Ensinando a pensar
Semana
passada, fui assistir à mostra sobre o cineasta chileno
Alejandro Jodorowsky e fui convidada a uma verdadeira jornada
reflexiva. Diferente da maioria das coisas que já assisti na
vida, os filmes de Jodorowsky expressam muito pela metáfora e
pelo choque causados pelas imagens. É um estilo em nada óbvio,
que desconcertaria muito espectador desavisado, dado o esforço
de reflexão que nos exige. Mas essa crônica não nasce para
avaliarmos o cineasta em questão. Ela vem para fazer pensar
sobre esse exercício mesmo: o de pensar.
Eu, em meus
iniciais quatro anos de magistério, vejo-me impelida a
analisar diariamente meus métodos pedagógicos. E o que isso
tem a ver com o exercício de pensar? Ora, tudo! Ensinar
indivíduos é, antes de passar-lhes a tocha do saber ou
caligrafar belamente em seus juízos vazios – as famigeradas
tabulas rasas – ensiná-los a pensar. Não que já não pensem,
mas o pensamento é uma atividade que se aprimora continuamente
pelo exercício constante. É como se houvesse níveis de
pensamento e o meu maior objetivo é fazê-los pensar além.
Esse “pensar
além”, não estimulado por aqueles que detém as rédeas da
sociedade, tornara-se uma verdadeira pedra filosofal na
história da humanidade: quem a alcança é capaz de operar
verdadeiros milagres!, e foi cristalizado na prática
pedagógica como um “pensar igual”. Estimula-se o estudante a
decorar ou internalizar conhecimentos, repetindo-os, sem
estimulá-lo também a transformar o meio com tais
conhecimentos. É claro que já há um sem número de estudiosos
da pedagogia combatendo essa pratica há muitos anos. O desafio
é manter-se fiel a essa postura diante do difícil cotidiano
escolar. Já falei aqui, algumas vezes, sobre os dilemas dos
docentes, como jornadas múltiplas, baixos salário, condições
precárias etc. Acontece que não é tão difícil estimular o
aluno a botar as caraminholas para funcionar. E, então, cito
apenas a justificativa mais simples de todas: o aluno é o
primeiro a reclamar da mesmice das aulas.

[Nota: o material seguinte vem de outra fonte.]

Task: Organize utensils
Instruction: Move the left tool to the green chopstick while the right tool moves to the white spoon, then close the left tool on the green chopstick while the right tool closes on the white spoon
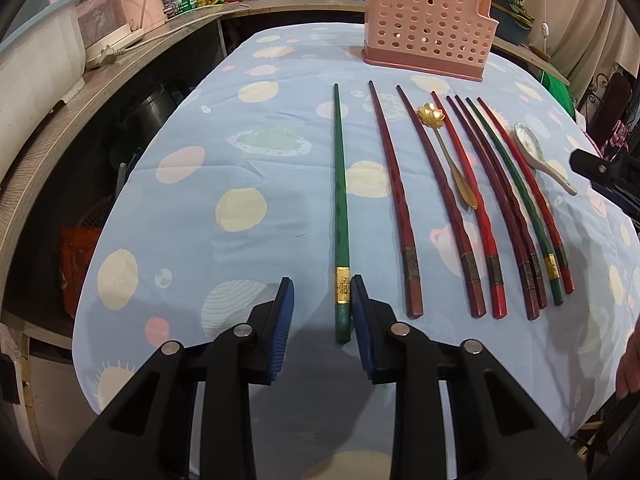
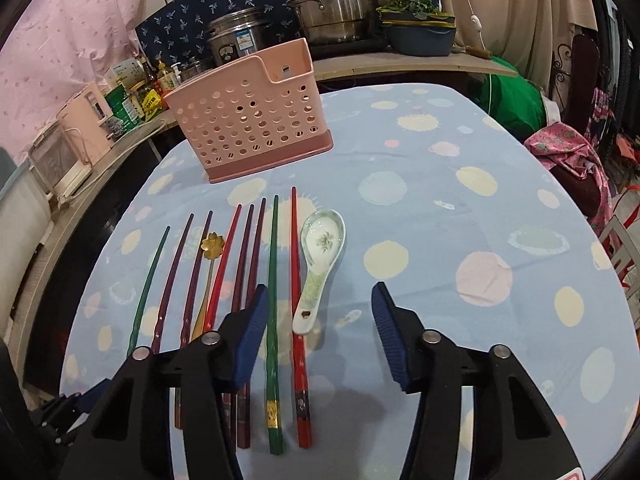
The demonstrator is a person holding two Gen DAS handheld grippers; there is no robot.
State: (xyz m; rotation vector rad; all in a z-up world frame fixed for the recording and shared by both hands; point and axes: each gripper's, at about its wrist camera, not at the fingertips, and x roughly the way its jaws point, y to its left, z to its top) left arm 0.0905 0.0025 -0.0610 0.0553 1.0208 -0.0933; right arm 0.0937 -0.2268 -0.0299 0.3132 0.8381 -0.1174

E não são
necessárias estratégias mirabolantes para fazer da aula um
desafio ao pensamento. Basta pensar.
Não pensem
vocês que o professor não é vítima fácil de suas próprias
armas. Um professor que não estimula a reflexão elaborada de
seus alunos provavelmente tampouco a cultiva. Porque a
criatividade é fundamental na elaboração das idéias e
exercícios e na adaptação dos mesmos à realidade de suas
turmas. Não é uma prática que demanda mais trabalho braçal do
professor, mas intelectual sim. Não adianta apresentar uma
expressão de conhecimento elaboradíssima e esperar que o aluno
a desvenda magicamente. A preguiça em (re)pensar as
estratégias pedagógicas é o pior dos pecados do docente. O
profissional deve ter consciência de que o raciocínio se
desenvolve mais efetivamente de forma associativa, partindo
daquilo que o indivíduo pensante já conhece bem. Deste modo, o
desafio do professor é propor a resolução de
situações-problema contextualizadas (e não hipóteses absurdas
desvinculadas da realidade), que partam sempre do conhecimento
de mundo que o aluno já tem, sem desprezar-lhe a cultura que
já traz de casa. E expô-lo a situações diversas, que demandem
esforço de pensamento variado e gradativo.
Educar é
remover o aluno do lugar cativo, fazê-lo conhecer o novo,
incitá-lo à descoberta, torná-lo apto a aprender por si,
movido pelo autodesafio. Desta forma, estaremos formando
indivíduos críticos e independentes, aptos à complexidade da
vida e à aprendizagem contínua, em vez de seres abreviados por
uma educação curupaca, que só lhes faz repetir o que lhes fora
dito previamente). Assim, eles poderão assistir a um filme de
Jodorowsky, por exemplo, sem que se sintam perdidos.